• _Supplied data_
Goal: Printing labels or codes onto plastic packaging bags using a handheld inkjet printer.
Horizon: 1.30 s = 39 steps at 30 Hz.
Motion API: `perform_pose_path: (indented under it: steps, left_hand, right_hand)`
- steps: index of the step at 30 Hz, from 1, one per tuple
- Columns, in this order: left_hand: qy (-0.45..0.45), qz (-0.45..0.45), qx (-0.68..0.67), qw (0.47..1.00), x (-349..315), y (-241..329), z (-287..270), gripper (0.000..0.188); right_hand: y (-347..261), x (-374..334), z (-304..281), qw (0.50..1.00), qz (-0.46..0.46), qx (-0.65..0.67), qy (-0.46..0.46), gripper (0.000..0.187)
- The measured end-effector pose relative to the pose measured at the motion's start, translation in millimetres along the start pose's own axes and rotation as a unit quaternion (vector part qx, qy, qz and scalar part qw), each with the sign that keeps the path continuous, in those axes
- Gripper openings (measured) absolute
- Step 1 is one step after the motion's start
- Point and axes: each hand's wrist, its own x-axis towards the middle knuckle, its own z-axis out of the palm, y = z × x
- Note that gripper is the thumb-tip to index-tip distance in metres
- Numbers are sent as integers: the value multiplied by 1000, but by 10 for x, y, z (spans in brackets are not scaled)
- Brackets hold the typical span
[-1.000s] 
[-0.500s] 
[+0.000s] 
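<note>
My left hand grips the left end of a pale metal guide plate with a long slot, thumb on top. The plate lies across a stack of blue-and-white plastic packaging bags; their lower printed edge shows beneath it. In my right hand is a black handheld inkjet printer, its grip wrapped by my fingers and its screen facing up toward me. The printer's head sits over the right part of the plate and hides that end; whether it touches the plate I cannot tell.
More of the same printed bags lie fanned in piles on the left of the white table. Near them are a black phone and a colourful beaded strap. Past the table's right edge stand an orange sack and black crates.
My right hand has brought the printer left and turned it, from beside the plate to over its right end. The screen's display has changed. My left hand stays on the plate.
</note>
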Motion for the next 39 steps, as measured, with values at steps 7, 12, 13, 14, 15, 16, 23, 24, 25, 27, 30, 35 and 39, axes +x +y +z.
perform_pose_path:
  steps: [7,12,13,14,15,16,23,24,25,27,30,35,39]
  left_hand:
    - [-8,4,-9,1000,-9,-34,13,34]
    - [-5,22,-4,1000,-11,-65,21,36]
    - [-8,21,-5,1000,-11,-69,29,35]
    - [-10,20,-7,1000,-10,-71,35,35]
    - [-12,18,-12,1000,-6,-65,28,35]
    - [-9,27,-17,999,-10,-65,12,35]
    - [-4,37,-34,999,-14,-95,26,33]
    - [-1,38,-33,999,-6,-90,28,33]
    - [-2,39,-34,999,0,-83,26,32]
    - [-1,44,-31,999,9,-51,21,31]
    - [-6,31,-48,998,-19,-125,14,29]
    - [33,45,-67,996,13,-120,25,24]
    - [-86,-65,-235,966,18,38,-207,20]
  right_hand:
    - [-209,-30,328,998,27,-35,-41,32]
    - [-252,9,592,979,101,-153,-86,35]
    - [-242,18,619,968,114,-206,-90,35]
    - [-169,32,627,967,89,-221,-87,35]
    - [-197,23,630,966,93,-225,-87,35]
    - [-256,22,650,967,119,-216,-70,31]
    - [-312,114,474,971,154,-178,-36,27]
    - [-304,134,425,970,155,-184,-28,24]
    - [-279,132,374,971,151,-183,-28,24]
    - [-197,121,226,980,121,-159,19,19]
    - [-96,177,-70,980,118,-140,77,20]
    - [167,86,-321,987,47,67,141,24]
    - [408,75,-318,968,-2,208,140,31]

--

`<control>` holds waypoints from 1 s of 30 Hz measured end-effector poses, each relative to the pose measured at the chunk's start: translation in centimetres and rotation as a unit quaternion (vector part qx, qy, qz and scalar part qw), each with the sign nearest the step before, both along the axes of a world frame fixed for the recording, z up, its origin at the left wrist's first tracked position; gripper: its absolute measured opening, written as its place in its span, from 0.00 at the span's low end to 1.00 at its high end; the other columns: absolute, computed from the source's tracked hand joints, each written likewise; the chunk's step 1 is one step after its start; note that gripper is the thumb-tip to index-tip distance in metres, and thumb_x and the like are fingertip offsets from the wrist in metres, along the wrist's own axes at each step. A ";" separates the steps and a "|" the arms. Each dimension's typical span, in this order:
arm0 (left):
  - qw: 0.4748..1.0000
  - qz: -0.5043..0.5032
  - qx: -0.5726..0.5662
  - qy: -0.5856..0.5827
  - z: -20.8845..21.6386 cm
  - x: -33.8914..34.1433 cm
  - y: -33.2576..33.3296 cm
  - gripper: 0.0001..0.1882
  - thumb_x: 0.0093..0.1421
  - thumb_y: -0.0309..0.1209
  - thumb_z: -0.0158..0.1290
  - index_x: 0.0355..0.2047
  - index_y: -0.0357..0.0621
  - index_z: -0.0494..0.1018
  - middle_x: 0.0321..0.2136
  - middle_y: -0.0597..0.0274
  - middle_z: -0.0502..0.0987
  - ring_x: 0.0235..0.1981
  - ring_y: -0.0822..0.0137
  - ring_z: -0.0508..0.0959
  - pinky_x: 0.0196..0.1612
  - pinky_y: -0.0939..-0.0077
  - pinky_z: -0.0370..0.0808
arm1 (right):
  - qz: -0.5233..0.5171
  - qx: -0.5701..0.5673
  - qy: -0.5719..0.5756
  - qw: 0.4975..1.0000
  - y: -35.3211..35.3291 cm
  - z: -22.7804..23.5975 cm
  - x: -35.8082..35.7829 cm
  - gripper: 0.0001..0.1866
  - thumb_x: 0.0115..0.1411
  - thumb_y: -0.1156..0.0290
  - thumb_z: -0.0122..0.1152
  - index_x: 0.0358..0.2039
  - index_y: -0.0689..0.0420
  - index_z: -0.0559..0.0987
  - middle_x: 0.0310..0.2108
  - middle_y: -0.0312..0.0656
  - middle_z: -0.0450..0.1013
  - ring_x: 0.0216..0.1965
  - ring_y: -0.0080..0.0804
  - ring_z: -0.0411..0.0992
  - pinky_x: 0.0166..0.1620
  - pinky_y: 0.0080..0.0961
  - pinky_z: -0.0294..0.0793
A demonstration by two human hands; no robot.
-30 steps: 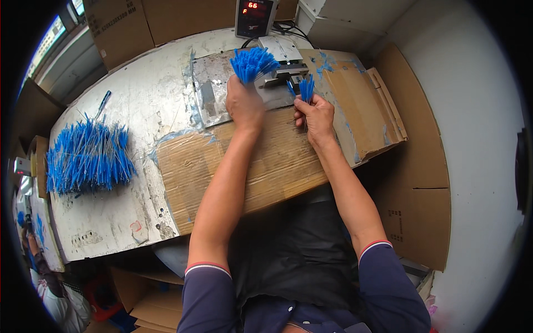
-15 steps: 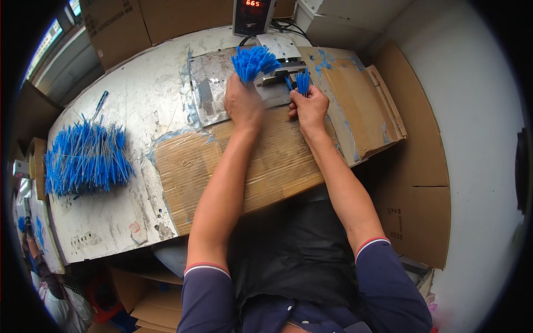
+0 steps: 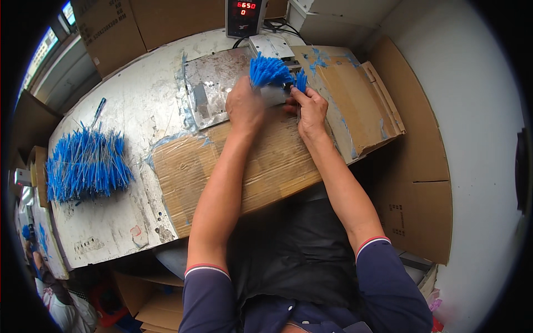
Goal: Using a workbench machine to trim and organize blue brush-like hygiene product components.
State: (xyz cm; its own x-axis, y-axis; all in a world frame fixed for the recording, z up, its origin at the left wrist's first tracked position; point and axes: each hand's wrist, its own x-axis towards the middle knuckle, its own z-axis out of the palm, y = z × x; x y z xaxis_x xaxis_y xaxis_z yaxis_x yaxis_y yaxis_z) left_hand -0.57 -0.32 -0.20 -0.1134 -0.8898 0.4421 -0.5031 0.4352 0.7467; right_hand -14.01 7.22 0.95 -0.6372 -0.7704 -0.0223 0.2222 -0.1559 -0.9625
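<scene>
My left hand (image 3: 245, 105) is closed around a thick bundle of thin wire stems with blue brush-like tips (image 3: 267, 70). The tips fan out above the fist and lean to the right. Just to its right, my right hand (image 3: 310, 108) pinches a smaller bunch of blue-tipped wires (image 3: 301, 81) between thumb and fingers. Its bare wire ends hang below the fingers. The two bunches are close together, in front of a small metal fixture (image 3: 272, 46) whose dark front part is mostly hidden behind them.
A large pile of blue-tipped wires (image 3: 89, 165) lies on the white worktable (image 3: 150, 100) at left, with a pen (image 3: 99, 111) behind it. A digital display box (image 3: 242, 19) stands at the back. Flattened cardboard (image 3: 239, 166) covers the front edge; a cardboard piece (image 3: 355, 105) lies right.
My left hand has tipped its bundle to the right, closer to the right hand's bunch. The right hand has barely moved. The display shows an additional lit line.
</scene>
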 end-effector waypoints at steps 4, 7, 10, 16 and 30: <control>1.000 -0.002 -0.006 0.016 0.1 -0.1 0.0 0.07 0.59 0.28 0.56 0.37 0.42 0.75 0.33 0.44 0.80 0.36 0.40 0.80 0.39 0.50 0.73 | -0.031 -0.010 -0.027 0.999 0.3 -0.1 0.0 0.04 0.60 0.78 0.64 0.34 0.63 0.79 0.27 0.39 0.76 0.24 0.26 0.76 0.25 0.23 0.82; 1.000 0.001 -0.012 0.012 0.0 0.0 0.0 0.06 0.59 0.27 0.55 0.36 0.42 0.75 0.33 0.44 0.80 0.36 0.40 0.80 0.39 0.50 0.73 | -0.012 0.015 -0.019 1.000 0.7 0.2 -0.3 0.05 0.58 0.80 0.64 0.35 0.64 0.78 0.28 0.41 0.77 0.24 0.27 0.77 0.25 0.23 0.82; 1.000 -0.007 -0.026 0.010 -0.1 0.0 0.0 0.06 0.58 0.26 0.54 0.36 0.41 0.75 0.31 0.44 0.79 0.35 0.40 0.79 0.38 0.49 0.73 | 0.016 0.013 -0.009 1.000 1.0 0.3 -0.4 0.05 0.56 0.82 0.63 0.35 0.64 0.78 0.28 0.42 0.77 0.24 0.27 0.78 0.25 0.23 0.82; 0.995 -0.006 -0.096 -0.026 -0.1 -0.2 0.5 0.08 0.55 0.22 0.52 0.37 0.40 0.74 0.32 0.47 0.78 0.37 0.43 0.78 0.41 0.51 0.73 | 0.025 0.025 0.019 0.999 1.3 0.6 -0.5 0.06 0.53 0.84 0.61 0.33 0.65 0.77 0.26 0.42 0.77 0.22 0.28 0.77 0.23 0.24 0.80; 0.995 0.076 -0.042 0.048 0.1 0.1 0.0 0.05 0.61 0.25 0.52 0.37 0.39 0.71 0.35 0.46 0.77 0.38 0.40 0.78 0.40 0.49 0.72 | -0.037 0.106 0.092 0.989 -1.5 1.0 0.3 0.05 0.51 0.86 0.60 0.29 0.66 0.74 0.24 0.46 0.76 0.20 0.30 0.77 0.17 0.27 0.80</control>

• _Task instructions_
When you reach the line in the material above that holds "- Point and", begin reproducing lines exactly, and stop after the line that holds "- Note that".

• _Response area_
- Point and axes: each hand's wrist, its own x-axis towards the middle knuckle, its own z-axis out of the palm, y = z × x
- Note that gripper is the thumb-tip to index-tip distance in metres

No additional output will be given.